The major findings of the ONTT were:

  • 1

    IV methylprednisolone hastened the recovery of visual function in acute optic neuritis, but had no long-term benefits in visual outcome at either 6 months or at 10 years when compared to placebo or oral prednisone. This medication was most beneficial if given within the first 15 days of presentation

  • 2

    treatment with oral prednisone alone was associated with an increased rate of recurrent optic neuritis in not only the affected eye but the contralateral eye as well at both 6 months and at 10 years

  • 3

    monosymptomatic patients in the IV methylpred-nisolone group had a reduced rate for the subsequent development of MS during the first 2 years of follow up, but this benefit was not observed beyond 2 years (Optic Neuritis Study Group, 1991, 2004).

These results suggest that no effective treatment exists for preventing patients who develop acute ON from subsequently developing long-term visual disability (Söderström, 2001; Biousse and Newman, 2002; Foroozan et al., 2002).

The average interval from initial presentation of ON symptoms until subsequent development of MS can vary but typically occurs within 5–7 years (Optic Neuritis Study Group, 1991, 2004). Brain MRI is a powerful technique for predicting subsequent events in MS patients with acute ON (Optic Neuritis Study Group, 1991, 2004; Beck et al., 1993b). The presence of even a single characteristic brain MRI lesion at the time of acute ON is associated with a significantly increased risk (Optic Neuritis Study Group, 2004). More than one lesion on MRI does not substantially increase this risk. Patients with no lesions on MRI and with atypical ON have a very low risk of developing MS.

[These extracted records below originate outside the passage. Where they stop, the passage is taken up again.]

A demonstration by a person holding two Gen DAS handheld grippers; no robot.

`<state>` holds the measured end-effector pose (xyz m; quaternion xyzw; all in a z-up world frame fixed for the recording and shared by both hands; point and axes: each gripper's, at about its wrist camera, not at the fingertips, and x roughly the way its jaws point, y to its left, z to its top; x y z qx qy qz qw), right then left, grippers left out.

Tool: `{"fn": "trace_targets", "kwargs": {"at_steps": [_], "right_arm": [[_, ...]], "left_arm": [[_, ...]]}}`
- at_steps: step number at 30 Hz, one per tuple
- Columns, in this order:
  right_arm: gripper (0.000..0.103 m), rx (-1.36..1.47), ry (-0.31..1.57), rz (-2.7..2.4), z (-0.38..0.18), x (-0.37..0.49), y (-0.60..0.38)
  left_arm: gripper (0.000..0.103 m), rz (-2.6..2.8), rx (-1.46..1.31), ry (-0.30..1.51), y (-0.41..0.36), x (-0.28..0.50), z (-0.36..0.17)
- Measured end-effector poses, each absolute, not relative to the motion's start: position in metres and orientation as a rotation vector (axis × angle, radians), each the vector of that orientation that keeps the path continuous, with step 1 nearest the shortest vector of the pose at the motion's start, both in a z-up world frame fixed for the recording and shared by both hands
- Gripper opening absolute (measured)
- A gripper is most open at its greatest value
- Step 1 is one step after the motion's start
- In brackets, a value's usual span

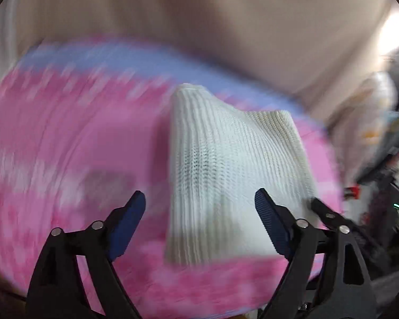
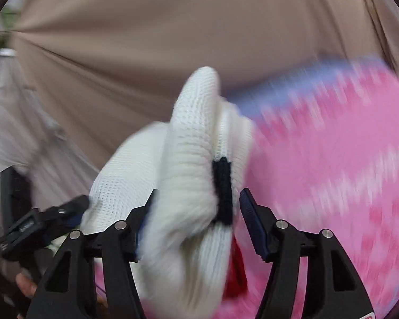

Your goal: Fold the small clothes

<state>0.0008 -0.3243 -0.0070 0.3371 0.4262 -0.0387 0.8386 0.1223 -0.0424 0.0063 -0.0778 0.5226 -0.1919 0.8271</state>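
Knit, white and ribbed, bulges up between the fingers of the right claw, so that is where the step in hand seems to sit: a lift or carry-over of one part of the garment, partway through a fold. The right claw's jaws stand apart, with the left pad against the fabric and the right pad just beside a short black band sewn on the knit; whether the cloth is truly pinched or only draped there cannot be told, since the frame is smeared. A scrap of red shows under the knit, too blurred to name. Out to the left of that view the tip of the other claw reaches the same fabric. In the left wrist view, the left claw is spread wide and holds nothing; the knit lies ahead of it and between its fingers, touching or just over the right pad, mostly flat on a pink cloth with a blue border, one far corner raised. Beyond hangs a beige curtain. Judging from this, the next move calls for settling the raised part down square onto the flat panel, with the left claw free to pin or smooth the near edge so the soft knit does not slide or bunch.
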Motion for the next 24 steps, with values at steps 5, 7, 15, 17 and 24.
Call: {"fn": "trace_targets", "kwargs": {"at_steps": [5, 7, 15, 17, 24], "right_arm": [[0.051, 0.746, 0.978, -0.157, -0.043, -0.043, -0.326], [0.062, 0.707, 0.97, -0.151, -0.036, -0.036, -0.325], [0.073, 0.689, 1.118, -0.071, -0.087, 0.034, -0.309], [0.025, 0.734, 1.149, -0.023, -0.098, 0.043, -0.308], [0.021, 0.664, 1.036, 0.041, -0.039, 0.033, -0.309]], "left_arm": [[0.075, -0.266, -0.455, 1.22, 0.023, 0.1, -0.056], [0.082, -0.259, -0.456, 1.185, 0.021, 0.102, -0.051], [0.09, -0.31, -0.42, 1.262, -0.027, 0.143, -0.072], [0.031, -0.337, -0.373, 1.331, -0.041, 0.152, -0.088], [0.017, -0.334, -0.321, 1.308, -0.035, 0.139, -0.061]]}}
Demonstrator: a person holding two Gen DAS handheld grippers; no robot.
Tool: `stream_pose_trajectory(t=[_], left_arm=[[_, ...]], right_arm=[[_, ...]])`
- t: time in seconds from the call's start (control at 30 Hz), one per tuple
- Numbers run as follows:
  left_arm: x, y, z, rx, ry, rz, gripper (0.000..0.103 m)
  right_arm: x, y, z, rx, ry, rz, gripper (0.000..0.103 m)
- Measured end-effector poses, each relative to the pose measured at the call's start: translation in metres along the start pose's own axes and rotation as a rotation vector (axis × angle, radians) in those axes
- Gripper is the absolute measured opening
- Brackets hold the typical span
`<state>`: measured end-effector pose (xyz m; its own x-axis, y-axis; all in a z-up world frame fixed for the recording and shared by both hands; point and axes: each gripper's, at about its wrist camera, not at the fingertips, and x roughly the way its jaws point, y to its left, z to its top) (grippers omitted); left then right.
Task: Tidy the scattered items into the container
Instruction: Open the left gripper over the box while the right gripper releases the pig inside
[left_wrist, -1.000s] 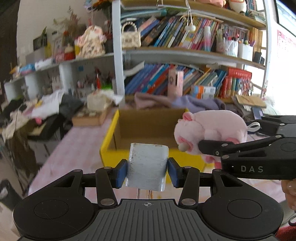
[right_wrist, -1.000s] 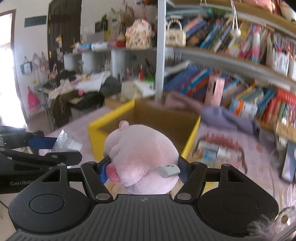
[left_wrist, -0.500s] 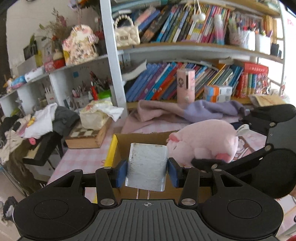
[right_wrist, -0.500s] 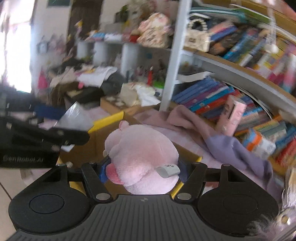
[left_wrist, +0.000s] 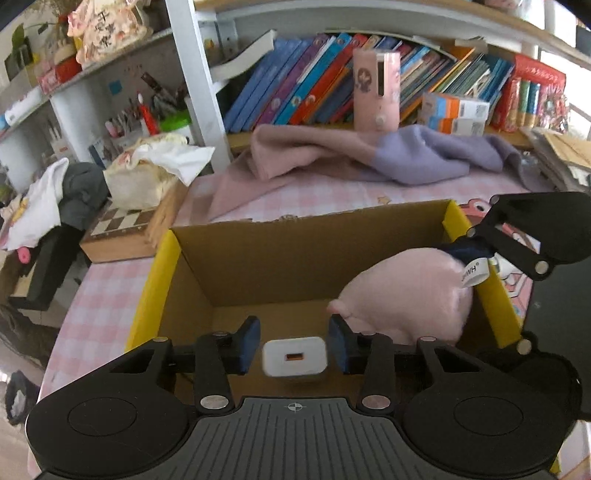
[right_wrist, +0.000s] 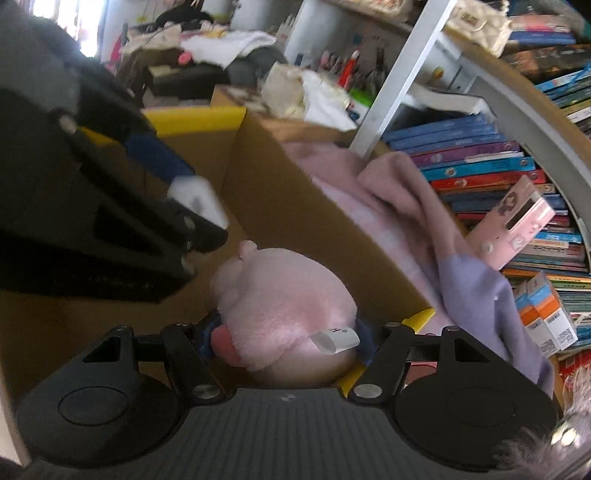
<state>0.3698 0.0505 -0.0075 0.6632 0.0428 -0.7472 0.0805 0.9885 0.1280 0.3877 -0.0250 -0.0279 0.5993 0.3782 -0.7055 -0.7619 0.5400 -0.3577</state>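
A cardboard box (left_wrist: 280, 258) with yellow flaps stands open below both grippers. My left gripper (left_wrist: 294, 343) hangs over its inside with its jaws closing. A white charger block (left_wrist: 294, 356) sits between the blue pads, port end towards me and blurred, with a thin gap on each side. My right gripper (right_wrist: 286, 339) is shut on a pink plush pig (right_wrist: 284, 310) and holds it low inside the box (right_wrist: 295, 206). The left wrist view shows the pig (left_wrist: 406, 295) at the box's right side, and the right wrist view shows the charger (right_wrist: 199, 201) at the left gripper's tip.
A pink and purple cloth (left_wrist: 354, 155) lies behind the box on the pink checked tabletop (left_wrist: 107, 295). A wooden chessboard case (left_wrist: 122, 229) sits at the back left. Bookshelves (left_wrist: 295, 85) and an upright pink carton (left_wrist: 376, 88) line the back.
Both grippers moved forward and down over the box. The charger turned end-on and came loose from the left pads, which narrowed. The right gripper rolled and lowered the pig into the box.
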Motion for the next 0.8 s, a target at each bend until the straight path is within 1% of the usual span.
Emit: stream_pose_trajectory(t=[0.13, 0.23, 0.27, 0.3, 0.33, 0.37, 0.43, 0.47, 0.5, 0.6, 0.7, 0.8], left_arm=[[0.006, 0.000, 0.003, 0.001, 0.012, 0.008, 0.040], [0.002, 0.000, 0.005, -0.005, -0.005, 0.009, 0.043], [0.001, 0.001, 0.006, -0.008, -0.012, 0.009, 0.043], [-0.002, 0.001, 0.006, -0.013, -0.022, 0.010, 0.046], [-0.006, 0.002, 0.006, -0.021, -0.035, 0.016, 0.055], [-0.011, 0.003, 0.006, -0.028, -0.050, 0.025, 0.059], [-0.022, 0.004, 0.006, -0.045, -0.085, 0.036, 0.072], [-0.030, 0.004, 0.006, -0.055, -0.106, 0.039, 0.075], [-0.038, 0.005, 0.006, -0.064, -0.130, 0.040, 0.077], [-0.065, 0.004, 0.002, -0.068, -0.206, 0.050, 0.084], [-0.091, 0.003, -0.006, -0.077, -0.264, 0.067, 0.085], [-0.115, 0.005, -0.018, -0.109, -0.307, 0.062, 0.086]], right_arm=[[0.009, 0.000, 0.000, -0.036, 0.007, 0.010, 0.069], [0.011, 0.001, -0.001, -0.035, 0.001, 0.008, 0.072], [0.010, 0.001, -0.002, -0.033, -0.008, 0.007, 0.076], [0.009, 0.000, -0.002, -0.029, -0.022, 0.004, 0.079], [0.007, -0.001, 0.000, -0.025, -0.033, 0.001, 0.081], [0.003, -0.003, 0.001, -0.017, -0.046, -0.005, 0.084], [-0.007, -0.007, 0.003, 0.004, -0.087, -0.020, 0.085], [-0.013, -0.009, 0.004, 0.014, -0.104, -0.025, 0.089], [-0.018, -0.011, 0.005, 0.024, -0.119, -0.031, 0.091], [-0.039, -0.016, 0.008, 0.067, -0.176, -0.049, 0.091], [-0.066, -0.018, 0.009, 0.129, -0.249, -0.063, 0.091], [-0.091, -0.012, 0.009, 0.174, -0.300, -0.079, 0.091]])
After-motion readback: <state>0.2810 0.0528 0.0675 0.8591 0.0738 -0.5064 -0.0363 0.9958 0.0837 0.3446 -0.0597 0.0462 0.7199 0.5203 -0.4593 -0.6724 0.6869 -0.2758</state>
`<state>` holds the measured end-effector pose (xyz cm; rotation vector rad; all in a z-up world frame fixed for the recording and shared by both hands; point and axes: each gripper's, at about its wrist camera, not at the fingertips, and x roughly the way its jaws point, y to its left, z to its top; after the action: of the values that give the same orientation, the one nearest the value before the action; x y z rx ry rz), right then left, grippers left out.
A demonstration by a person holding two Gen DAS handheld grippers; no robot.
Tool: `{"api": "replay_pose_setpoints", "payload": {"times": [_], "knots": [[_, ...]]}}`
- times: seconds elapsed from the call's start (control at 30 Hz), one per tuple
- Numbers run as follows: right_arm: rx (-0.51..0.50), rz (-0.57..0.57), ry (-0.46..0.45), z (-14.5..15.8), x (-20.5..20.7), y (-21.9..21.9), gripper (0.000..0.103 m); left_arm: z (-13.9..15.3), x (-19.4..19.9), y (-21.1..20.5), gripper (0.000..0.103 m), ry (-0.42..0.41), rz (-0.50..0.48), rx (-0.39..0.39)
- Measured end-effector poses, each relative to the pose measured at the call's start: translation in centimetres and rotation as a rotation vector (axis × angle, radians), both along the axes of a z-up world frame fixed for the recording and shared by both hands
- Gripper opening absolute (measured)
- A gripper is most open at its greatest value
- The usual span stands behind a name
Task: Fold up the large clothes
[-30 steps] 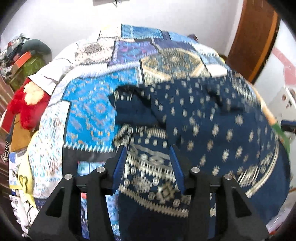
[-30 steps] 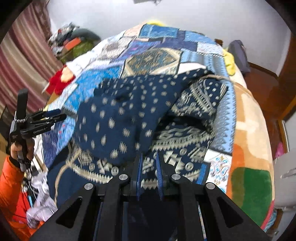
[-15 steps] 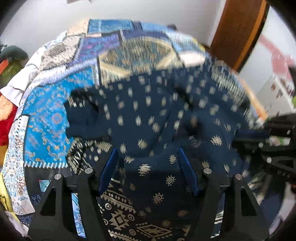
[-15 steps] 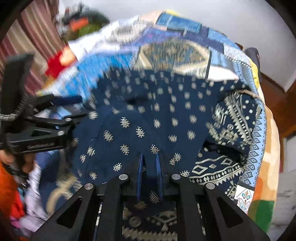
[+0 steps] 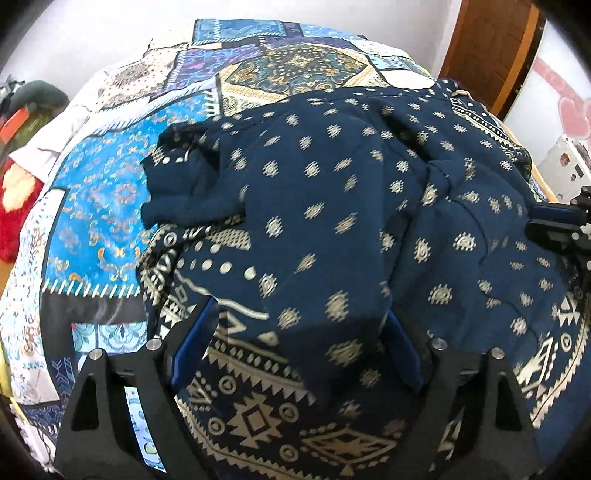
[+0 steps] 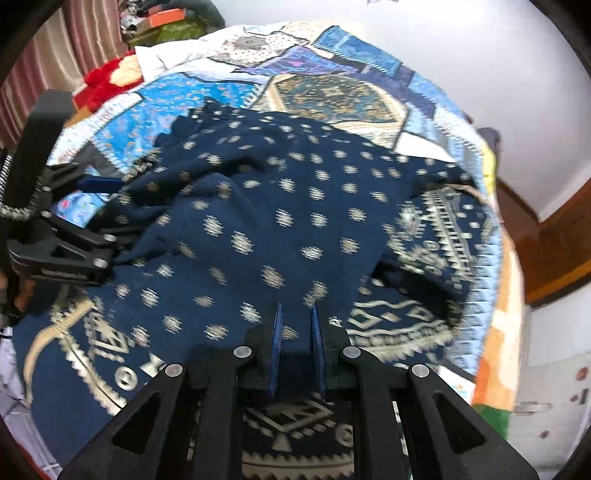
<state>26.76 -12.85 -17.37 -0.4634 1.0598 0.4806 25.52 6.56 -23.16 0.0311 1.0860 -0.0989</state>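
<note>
A large navy garment (image 5: pixel 332 206) with cream dots and patterned borders lies rumpled on the patchwork bedspread (image 5: pixel 118 192). My left gripper (image 5: pixel 299 325) is open, its jaws wide apart with a fold of the garment lying between them. My right gripper (image 6: pixel 297 317) is shut on the garment (image 6: pixel 280 206), its jaws close together with cloth pinched between. The left gripper shows at the left of the right wrist view (image 6: pixel 88 221), and part of the right gripper at the right edge of the left wrist view (image 5: pixel 554 221).
A red plush toy (image 5: pixel 14 206) and piled items (image 6: pixel 166 22) sit at the bed's far left side. A wooden door (image 5: pixel 491 48) stands at the right. An orange and green blanket (image 6: pixel 498 350) hangs at the bed's right edge.
Both grippers moved forward over the garment and closer together. The dotted layer was carried over the patterned border. The left jaws opened wider; the right stayed pinched.
</note>
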Motion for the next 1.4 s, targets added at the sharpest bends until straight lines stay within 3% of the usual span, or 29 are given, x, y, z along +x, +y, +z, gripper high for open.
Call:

Internuclear ophthalmoplegia (INO) refers to abnormal horizontal ocular movements with loss or delayed adduction and horizontal nystagmus of the abducting eye due to a lesion in the medial longitudinal fasciculus on the side of diminished adduction (Reulen et al., 1983; Müri and Meienberg, 1985; Gass and Hennerici, 1997). The adduction weakness may be manifest as:

  • 1

    complete inability to adduct the eye beyond the midline

  • 2

    a mild limitation of adduction associated with decreased velocity of adduction or

  • 3

    a mild decrease in the velocity of adducting saccades without any limitation of adduction (Meienberg et al., 1986).

Patients with a unilateral INO can also have a skew deviation with the higher eye on the side of the lesion (Thömke et al., 1992).

Psychiatric manifestations

Neuropsychiatric manifestations may appear at any time of the disease and commonly precede definitive neurological manifestations by months to years (Schiffer and Babigian, 1984; Herndon, 1990; Hutchinson et al., 1993). Overall, cognitive changes can be observed in almost 50 per cent of MS patients (Patti et al., 2003; Benedict et al., 2004). Symptoms tend to progress as the disease worsens (Hutchinson et al., 1993). The most common neuropsychiatric signs and symptoms are disturbances in cognition especially within recent memory, information processing, abstraction and conceptual reasoning (Herndon, 1990; Miller, 1990; Ron and Feinstein, 1992; Benedict et al., 2000; Patti et al., 2003; Lisak, 2004).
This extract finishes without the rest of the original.